Registration parity fuels hopes for more offices
Randall Mulkins ticks a lot of boxes: U.S. Army veteran, president of the Patterson Fire Department, third-generation resident of the Town of Patterson.

Mulkins, 29, is also a Democrat and the party’s candidate for the Putnam County Legislature seat held by Ginny Nacerino, who cannot run because of term limits. She has represented District 4, which includes most of Patterson, since 2012.
“He’s a phenomenal candidate who has a lot of support in town from Republicans and Democrats because he grew up there,” said Jennifer Colamonico, chair of the Putnam County Democratic Committee.
If he wins a three-year term in November, Mulkins will relieve Nancy Montgomery, who represents Philipstown and part of Putnam Valley, of being the sole Democrat on the nine-member Legislature.
A win “helps Democrats everywhere in Putnam” because it “shifts the conversation” in the Legislature, said Colamonico. “Nancy could get a second on a motion,” she said. “Having a second would allow a debate, a discussion.”
Mulkins would also hand the party its first major victory under the Purple Putnam Project — a five-year campaign launched by the Democratic Committee to win county offices currently dominated by Republicans.
The campaign’s name reflects the relative parity in major-party registration in Putnam County. Republicans have an edge of just 1,612 active voters, a gap that is nearly half of what it was in 2019.
Colamonico said her priority is “to build a structure, to build resources and to build camaraderie and focus at the county level” after years in which the county committee deferred to the towns “and just didn’t have great results with that.”
Fielding competitive candidates is a must, said Colamonico, who became county chair in February 2023 after years leading Carmel’s Democratic Committee. “We need to be thinking countywide, particularly for some of these races, and then empower the towns to build off that movement,” she said.
“We’ve had a struggle to field candidates the last couple of races,” she added. “Letting [County Executive Kevin] Byrne go uncontested [in 2022] was a colossal mistake.”
According to Colamonico, Putnam is defined by “chunks” of Democrats and Republicans. One of those chunks is District 1, which Montgomery has represented since defeating Republican incumbent Barbara Scuccimarra in 2018. (Montgomery defeated Scuccimarra again in 2021.)

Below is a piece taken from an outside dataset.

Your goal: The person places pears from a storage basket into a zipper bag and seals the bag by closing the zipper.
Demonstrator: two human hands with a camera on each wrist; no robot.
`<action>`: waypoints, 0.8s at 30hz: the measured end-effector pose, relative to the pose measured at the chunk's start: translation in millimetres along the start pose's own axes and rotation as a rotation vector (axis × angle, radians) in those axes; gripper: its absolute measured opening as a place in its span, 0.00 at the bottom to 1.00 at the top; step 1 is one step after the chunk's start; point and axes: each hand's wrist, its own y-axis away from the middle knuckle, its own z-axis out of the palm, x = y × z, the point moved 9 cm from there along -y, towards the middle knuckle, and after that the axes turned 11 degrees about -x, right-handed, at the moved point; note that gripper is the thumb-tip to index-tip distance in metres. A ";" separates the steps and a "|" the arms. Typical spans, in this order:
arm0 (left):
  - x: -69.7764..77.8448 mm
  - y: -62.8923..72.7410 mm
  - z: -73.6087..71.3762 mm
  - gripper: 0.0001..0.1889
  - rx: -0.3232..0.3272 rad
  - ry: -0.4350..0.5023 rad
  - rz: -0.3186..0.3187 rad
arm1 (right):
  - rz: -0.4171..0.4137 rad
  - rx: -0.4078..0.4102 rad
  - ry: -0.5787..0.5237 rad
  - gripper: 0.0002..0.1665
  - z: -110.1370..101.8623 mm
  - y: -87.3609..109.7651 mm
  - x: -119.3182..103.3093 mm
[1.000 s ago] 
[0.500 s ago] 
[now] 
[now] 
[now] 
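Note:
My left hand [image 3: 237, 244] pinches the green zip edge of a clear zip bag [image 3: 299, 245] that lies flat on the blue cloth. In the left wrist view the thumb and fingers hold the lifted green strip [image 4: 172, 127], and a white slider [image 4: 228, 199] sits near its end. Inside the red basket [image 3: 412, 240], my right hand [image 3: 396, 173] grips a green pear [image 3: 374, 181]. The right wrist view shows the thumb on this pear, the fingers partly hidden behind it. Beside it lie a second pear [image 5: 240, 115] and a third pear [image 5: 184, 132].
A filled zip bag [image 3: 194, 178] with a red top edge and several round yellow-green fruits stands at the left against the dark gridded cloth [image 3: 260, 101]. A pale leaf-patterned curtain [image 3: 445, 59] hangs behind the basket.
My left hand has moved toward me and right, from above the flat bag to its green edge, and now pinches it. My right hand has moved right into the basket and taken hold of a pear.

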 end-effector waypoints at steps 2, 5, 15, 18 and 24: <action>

Philipstown is heavily Democratic, mirroring the significant registration advantage Republicans have in Carmel. But active-voter registration tilts Democratic in Putnam Valley and in Kent, giving outsized importance to the Conservative Party, whose members generally vote for Republicans, and unaffiliated voters, who skew conservative, said Colamonico.
Sam Oliverio, a one-time Republican, ran as a Democrat when he won in 1996 the District 2 seat representing most of Putnam Valley. For 18 years, Oliverio stood as the Democrats’ lone representative on the Legislature before he ran unsuccessfully for county executive in 2014.
His successor in District 2, William Gouldman, narrowly defeated Democrat Maggie Ploener in 2023. Gouldman won by 342 votes in a race in wihch just 34 percent of Putnam Valley’s 2,744 active Democrat voters turned out.
In the same election, Democrat Kathy Kahng fell 197 votes short against Republican incumbent Toni Addonizio in District 3, which includes most of Kent. With 46 more Democrats casting ballots than Republicans, Addonizio owed her victory to the 243 votes from Conservative Party members.
In 2021, against Democratic challenger Stacy Dumont, Nacerino won 60 percent of the vote in District 4. While Mulkins will have the Democratic line in November, the Republican candidate will be either former county attorney Jennifer Bumgarner or accountant Laura Russo, based on a June 25 primary.